* [Exercise aim]
Please give back the listing below word for word and drop any images.

* [Data block]

BEGIN

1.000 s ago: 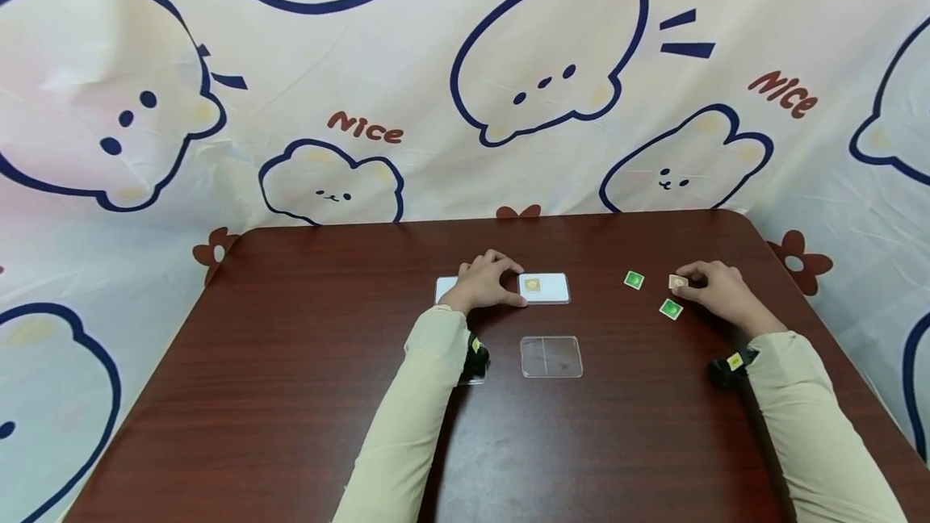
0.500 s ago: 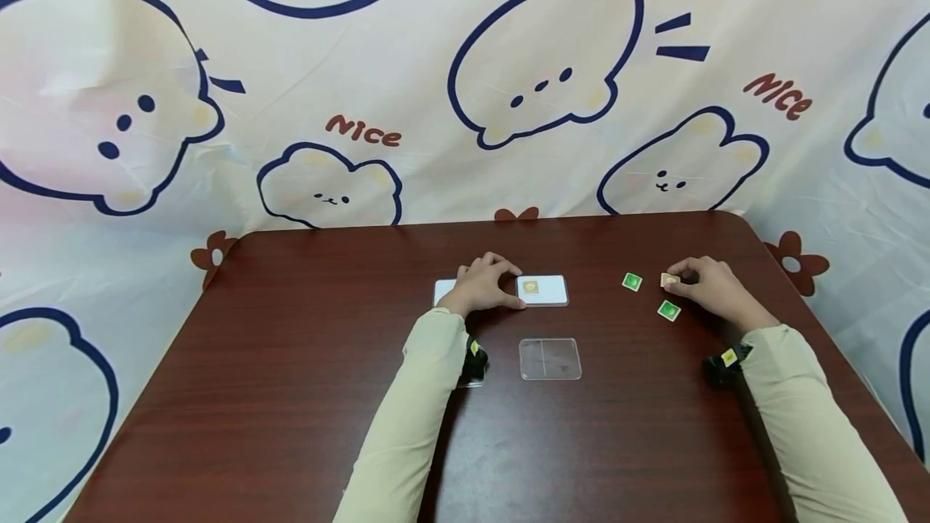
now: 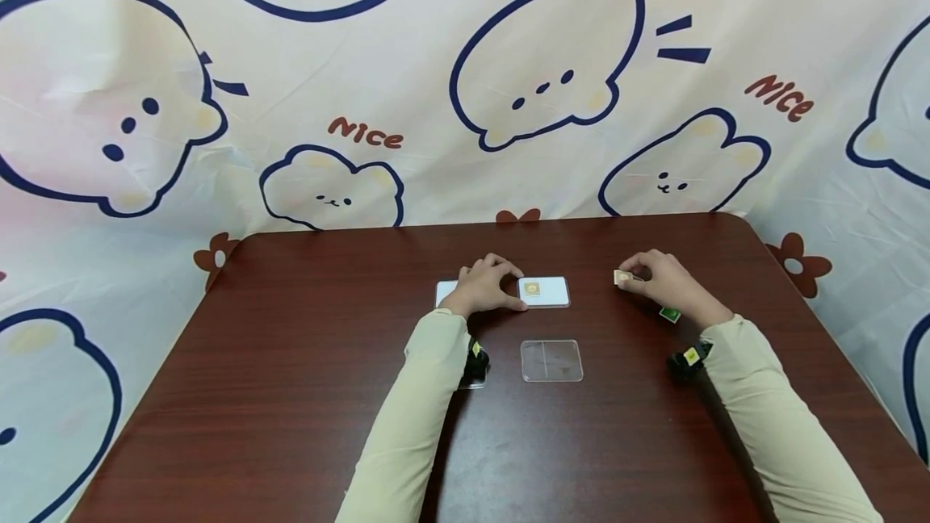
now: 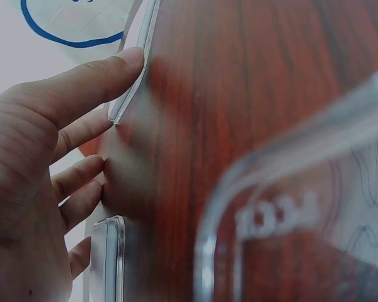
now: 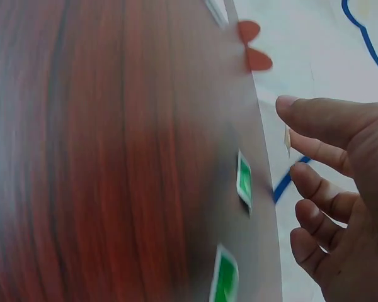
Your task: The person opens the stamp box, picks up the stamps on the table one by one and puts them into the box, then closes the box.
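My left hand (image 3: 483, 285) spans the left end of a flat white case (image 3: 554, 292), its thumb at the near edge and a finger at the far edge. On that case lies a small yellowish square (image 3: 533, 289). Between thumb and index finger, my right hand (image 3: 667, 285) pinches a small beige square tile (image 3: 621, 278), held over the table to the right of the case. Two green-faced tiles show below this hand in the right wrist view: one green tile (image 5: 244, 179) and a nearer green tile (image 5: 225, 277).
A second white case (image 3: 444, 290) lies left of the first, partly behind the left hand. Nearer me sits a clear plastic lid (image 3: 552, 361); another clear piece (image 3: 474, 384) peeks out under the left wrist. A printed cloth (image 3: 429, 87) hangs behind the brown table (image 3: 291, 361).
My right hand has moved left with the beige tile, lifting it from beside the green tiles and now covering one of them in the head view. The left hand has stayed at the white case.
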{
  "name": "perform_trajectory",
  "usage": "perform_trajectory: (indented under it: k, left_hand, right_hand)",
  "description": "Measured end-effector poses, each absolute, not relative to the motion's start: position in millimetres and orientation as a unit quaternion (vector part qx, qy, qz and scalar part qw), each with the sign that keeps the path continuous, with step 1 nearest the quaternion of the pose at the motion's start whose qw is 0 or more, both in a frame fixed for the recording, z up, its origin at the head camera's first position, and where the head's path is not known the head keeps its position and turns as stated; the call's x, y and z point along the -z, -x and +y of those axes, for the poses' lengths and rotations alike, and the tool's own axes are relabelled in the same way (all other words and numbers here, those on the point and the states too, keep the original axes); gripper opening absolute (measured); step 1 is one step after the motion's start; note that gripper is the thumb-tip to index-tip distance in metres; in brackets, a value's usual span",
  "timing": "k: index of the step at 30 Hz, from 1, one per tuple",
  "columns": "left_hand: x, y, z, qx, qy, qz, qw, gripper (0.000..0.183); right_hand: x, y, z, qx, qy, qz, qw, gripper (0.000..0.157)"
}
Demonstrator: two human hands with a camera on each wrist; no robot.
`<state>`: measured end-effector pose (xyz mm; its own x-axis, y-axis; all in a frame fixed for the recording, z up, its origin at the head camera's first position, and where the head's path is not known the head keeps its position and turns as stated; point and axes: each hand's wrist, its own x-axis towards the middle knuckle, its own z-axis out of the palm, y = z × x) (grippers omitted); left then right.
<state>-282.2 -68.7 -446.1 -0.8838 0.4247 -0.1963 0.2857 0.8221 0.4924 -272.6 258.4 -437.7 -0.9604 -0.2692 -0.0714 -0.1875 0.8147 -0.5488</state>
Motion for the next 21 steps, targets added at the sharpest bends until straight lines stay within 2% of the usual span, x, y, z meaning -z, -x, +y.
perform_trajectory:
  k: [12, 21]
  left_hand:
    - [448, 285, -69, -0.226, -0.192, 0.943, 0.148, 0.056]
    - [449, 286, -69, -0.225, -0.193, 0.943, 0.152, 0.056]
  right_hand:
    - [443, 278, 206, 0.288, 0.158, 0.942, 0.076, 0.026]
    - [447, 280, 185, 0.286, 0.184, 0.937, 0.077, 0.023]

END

* [Result]
1.000 s ago: 
0.500 s ago: 
now: 
now: 
now: 
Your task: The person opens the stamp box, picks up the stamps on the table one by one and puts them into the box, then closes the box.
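My left hand (image 3: 483, 285) spans the left end of a flat white case (image 3: 554, 292), its thumb at the near edge and a finger at the far edge. On that case lies a small yellowish square (image 3: 533, 289). Between thumb and index finger, my right hand (image 3: 667, 285) pinches a small beige square tile (image 3: 621, 278), held over the table to the right of the case. Two green-faced tiles show below this hand in the right wrist view: one green tile (image 5: 244, 179) and a nearer green tile (image 5: 225, 277).
A second white case (image 3: 444, 290) lies left of the first, partly behind the left hand. Nearer me sits a clear plastic lid (image 3: 552, 361); another clear piece (image 3: 474, 384) peeks out under the left wrist. A printed cloth (image 3: 429, 87) hangs behind the brown table (image 3: 291, 361).
My right hand has moved left with the beige tile, lifting it from beside the green tiles and now covering one of them in the head view. The left hand has stayed at the white case.
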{
  "name": "perform_trajectory",
  "usage": "perform_trajectory: (indented under it: k, left_hand, right_hand)",
  "description": "Measured end-effector poses, each absolute, not relative to the motion's start: position in millimetres and orientation as a unit quaternion (vector part qx, qy, qz and scalar part qw), each with the sign that keeps the path continuous, with step 1 nearest the quaternion of the pose at the motion's start whose qw is 0 or more, both in a frame fixed for the recording, z up, its origin at the head camera's first position, and where the head's path is not known the head keeps its position and turns as stated; the call's x, y and z point along the -z, -x and +y of those axes, for the poses' lengths and rotations alike, and the tool's own axes are relabelled in the same way (all other words and numbers here, those on the point and the states too, keep the original axes); gripper opening absolute (measured); step 1 is one step after the motion's start; note that gripper is the thumb-tip to index-tip distance in metres; in brackets, a value's usual span",
  "timing": "k: index of the step at 30 Hz, from 1, one per tuple",
  "columns": "left_hand: x, y, z, qx, qy, qz, qw, gripper (0.000..0.183); right_hand: x, y, z, qx, qy, qz, qw, gripper (0.000..0.157)"
}
Demonstrator: two human hands with a camera on each wrist; no robot.
`<state>`: measured end-effector pose (xyz mm; its own x-axis, y-axis; all in a frame fixed for the recording, z up, its origin at the head camera's first position, and where the head's path is not known the head keeps its position and turns as stated; point and axes: each hand's wrist, its own x-axis towards the middle knuckle, its own z-axis out of the palm, y = z × x) (grippers omitted); left then right.
<state>-282.2 -68.7 -446.1 -0.8838 0.4247 -0.1963 0.2857 0.8221 0.4924 -272.6 258.4 -437.7 -0.9604 -0.2692 -0.0714 -0.1875 0.8147 -0.5488</state>
Motion for the next 21 steps, targets added at the sharpest bends until straight lines stay within 2% of the usual span, x, y, z meaning -z, -x, +y.
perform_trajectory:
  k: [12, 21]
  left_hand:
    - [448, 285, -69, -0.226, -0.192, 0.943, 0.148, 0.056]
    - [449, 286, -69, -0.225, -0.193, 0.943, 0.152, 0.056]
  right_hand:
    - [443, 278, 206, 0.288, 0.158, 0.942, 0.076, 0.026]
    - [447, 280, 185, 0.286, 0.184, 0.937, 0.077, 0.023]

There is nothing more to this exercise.